Appellant relies extensively on Link v. Cater (1998) 60 Cal.App.4th 1315 (Link), for the proposition that the trial court abused its discretion because it "labored under a number of misapprehensions" when it denied the July 18 continuance request. There, Link brought suit against Los Angeles County and two individuals for false arrest and false imprisonment, assault and battery, and a civil rights violation under title 42 of the United States Code section 1983. (Link, supra, at p. 1317.) Trial dates had been set and continued on a number of occasions. (Id. at pp. 1317-1318.) The plaintiff (Link) failed to appear on the trial date because he was out of state receiving medical treatment, a trip that had been planned before trial was continued to its current date. (Id. at p. 1318.) Although Links attorney sought a continuance, his request was denied and the case was dismissed. (Id. at pp. 1319-1320.) On these facts, the Court of Appeal ruled that the trial court abused its discretion in denying the continuance and dismissing the case since imposition of a lesser sanction would have sufficed. (Id. at p. 1325.) This ruling was based upon the fact that the trial court mistakenly "believed plaintiff had requested and received more continuances than was the case; it believed, without any documentation, that the continuances to receive medical treatment were not justified, and . . . that after notice of the April 24 trial date, plaintiff deliberately had made travel arrangements and medical appointments out of state that would clearly be in conflict. Further, it failed to consider plaintiffs actual diligence for more than four years in attempting to bring the case to trial." (Id. at p. 1324.)

The record in the case at bar is a far cry from the facts in Link. Link found the abuse of discretion occurred in the dismissal of the entire action, not the mere denial of a continuance. Dismissal was held to be too severe, given the diligence of the plaintiff, and the fact that he had scheduled his medical treatment before the trial was continued to the new date. Appellants case was not dismissed; she simply was denied a continuance.

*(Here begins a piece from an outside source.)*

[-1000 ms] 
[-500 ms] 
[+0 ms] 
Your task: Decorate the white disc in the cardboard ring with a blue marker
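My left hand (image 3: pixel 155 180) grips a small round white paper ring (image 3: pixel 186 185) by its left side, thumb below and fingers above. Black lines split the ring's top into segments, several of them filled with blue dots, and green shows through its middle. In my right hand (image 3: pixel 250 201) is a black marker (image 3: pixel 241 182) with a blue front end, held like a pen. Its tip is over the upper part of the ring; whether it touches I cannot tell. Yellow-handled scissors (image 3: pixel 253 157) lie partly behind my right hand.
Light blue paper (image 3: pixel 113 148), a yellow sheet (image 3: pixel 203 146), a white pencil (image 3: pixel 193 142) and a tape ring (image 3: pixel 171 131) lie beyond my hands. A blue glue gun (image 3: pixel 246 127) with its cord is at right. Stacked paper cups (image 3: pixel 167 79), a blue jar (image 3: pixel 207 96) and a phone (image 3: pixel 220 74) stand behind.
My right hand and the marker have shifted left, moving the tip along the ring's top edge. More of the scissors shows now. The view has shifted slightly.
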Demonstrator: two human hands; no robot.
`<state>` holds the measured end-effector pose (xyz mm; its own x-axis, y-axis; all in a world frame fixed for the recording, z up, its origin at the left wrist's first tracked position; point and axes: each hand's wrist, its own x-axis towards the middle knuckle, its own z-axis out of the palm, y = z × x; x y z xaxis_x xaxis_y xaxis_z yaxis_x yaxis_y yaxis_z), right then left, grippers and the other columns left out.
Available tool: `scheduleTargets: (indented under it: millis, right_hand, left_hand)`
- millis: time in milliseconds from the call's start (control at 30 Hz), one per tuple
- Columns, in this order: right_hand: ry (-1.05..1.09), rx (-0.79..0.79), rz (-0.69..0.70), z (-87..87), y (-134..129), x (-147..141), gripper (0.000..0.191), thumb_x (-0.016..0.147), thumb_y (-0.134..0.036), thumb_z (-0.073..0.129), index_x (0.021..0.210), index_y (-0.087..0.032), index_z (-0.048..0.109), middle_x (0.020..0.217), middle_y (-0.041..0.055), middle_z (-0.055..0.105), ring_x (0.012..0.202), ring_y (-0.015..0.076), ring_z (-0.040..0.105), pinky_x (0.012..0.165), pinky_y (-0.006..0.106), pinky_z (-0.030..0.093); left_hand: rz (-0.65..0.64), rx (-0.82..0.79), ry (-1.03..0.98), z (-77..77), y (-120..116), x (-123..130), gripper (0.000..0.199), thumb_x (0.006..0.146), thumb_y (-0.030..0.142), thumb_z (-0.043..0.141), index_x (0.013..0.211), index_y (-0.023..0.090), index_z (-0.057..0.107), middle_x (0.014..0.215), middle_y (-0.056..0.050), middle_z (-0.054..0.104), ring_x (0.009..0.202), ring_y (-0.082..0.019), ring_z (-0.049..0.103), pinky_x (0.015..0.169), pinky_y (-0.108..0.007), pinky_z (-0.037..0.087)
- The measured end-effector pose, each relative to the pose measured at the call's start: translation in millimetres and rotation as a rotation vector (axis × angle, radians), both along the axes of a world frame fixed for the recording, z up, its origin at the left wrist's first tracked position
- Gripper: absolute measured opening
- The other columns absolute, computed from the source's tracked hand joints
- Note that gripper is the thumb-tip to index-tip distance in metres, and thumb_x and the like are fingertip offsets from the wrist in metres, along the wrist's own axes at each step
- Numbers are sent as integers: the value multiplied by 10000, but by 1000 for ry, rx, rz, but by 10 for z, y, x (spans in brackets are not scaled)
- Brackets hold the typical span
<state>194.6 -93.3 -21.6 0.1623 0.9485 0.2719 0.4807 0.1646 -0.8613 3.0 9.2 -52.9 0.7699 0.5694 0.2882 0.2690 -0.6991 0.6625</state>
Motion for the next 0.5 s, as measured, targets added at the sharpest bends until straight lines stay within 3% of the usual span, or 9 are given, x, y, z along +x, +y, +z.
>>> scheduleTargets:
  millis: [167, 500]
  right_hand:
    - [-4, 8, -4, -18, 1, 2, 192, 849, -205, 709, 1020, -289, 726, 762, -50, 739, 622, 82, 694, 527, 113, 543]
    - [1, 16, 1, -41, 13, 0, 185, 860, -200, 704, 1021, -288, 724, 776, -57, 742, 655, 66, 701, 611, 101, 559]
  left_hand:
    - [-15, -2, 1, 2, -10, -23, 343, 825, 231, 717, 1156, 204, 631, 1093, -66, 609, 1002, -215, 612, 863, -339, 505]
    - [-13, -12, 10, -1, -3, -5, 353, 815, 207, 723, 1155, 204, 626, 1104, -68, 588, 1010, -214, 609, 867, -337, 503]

Nor has she made any showing of diligence, as did the plaintiff in Link. Appellant claims she had only failed to appear without explanation two times, in four years of litigation, and that this is sufficiently diligent in light of her disability. Nevertheless, appellants search for counsel had not been diligent. Over four years had transpired, and appellant obtained another period of nearly five months to retain an attorney after she declined the services of appointed counsel. It cannot be said that appellant sought to bring the matter to trial as diligently as the plaintiff in Link.

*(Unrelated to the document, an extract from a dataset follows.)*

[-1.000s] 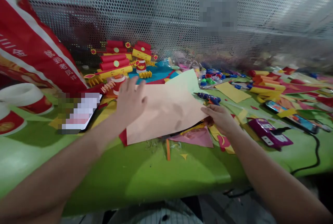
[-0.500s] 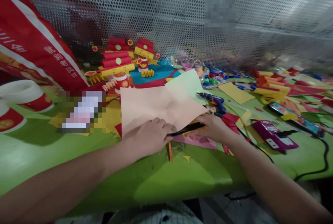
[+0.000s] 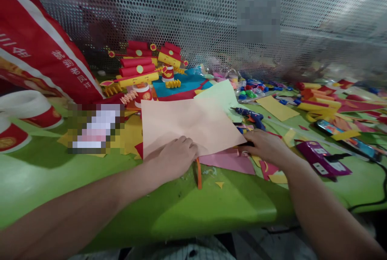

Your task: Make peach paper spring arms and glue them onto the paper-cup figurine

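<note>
A large peach sheet of paper lies near the table's front, partly over a pale green sheet and a pink sheet. My left hand is on its lower edge, fingers together and curled over the paper. At the sheet's right corner, my right hand is closed around a dark object, mostly hidden by the hand and paper. An orange strip sticks out beside my left fingertips. A blue glue gun lies behind my right hand.
Red-and-yellow paper figures stand behind the sheet. At the left are paper cups, a red bag and a partly blurred phone. A purple power socket, another phone, cables and paper scraps lie right.
My right hand has moved right, away from my left hand. The long dark object seen between them is now mostly hidden, and the peach sheet's right corner lies lower. My left hand has barely moved.
</note>
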A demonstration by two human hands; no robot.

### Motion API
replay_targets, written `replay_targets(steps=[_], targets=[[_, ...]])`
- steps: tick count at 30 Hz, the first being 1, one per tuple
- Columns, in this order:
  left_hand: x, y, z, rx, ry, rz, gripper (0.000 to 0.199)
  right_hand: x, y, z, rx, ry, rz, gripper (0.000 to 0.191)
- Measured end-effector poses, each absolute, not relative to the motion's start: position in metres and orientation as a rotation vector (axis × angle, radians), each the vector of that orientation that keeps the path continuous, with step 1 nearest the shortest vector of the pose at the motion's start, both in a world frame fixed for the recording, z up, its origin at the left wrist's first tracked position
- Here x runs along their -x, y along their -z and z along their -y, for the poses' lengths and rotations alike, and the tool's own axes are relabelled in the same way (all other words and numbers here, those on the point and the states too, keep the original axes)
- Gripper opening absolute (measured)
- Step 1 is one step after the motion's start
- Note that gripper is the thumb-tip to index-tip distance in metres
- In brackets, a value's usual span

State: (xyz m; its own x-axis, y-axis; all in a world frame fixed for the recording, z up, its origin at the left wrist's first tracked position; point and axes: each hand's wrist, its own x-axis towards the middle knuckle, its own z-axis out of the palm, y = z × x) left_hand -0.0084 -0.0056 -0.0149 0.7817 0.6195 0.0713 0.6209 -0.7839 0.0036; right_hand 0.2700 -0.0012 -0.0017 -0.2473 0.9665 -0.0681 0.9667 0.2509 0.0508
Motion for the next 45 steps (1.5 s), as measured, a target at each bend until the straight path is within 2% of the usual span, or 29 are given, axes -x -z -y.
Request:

Appellant further argues that the trial court attributed too many continuances to her, as was the case in Link. Here, the trial court suggested there had been somewhere between 10 or 12 total continuances in the case, which appellant now contends is inaccurate and is an overstatement. Appellant however did not timely raise this issue of the number of prior continuances in the trial court. (See North Coast, supra, 17 Cal.App.4th at pp. 28-29.) And, although the actual total number of continuances is unclear from the record, it is certain that numerous prior hearing dates and trial dates had been continued. Appellant concedes the matter had been set for trial five times, and she failed to attend on two of these occasions without explanation; she failed to attend a hearing on October 21, 1999; she sought two continuances, plus two more requested by her doctor, as well as a requested continuance on her behalf by the STAND organization; and hearings were twice continued by the trial court for its own scheduling purposes. Certainly numerous hearing dates had been scheduled and vacated for various reasons, and appellant had not been diligent in bringing this matter to trial. In fact, appellant had every incentive to proceed in this fashion. As long as she could avoid a hearing date, she continued to live in the family home, and received spousal support and child support for Milo, as well as social security benefits, without working.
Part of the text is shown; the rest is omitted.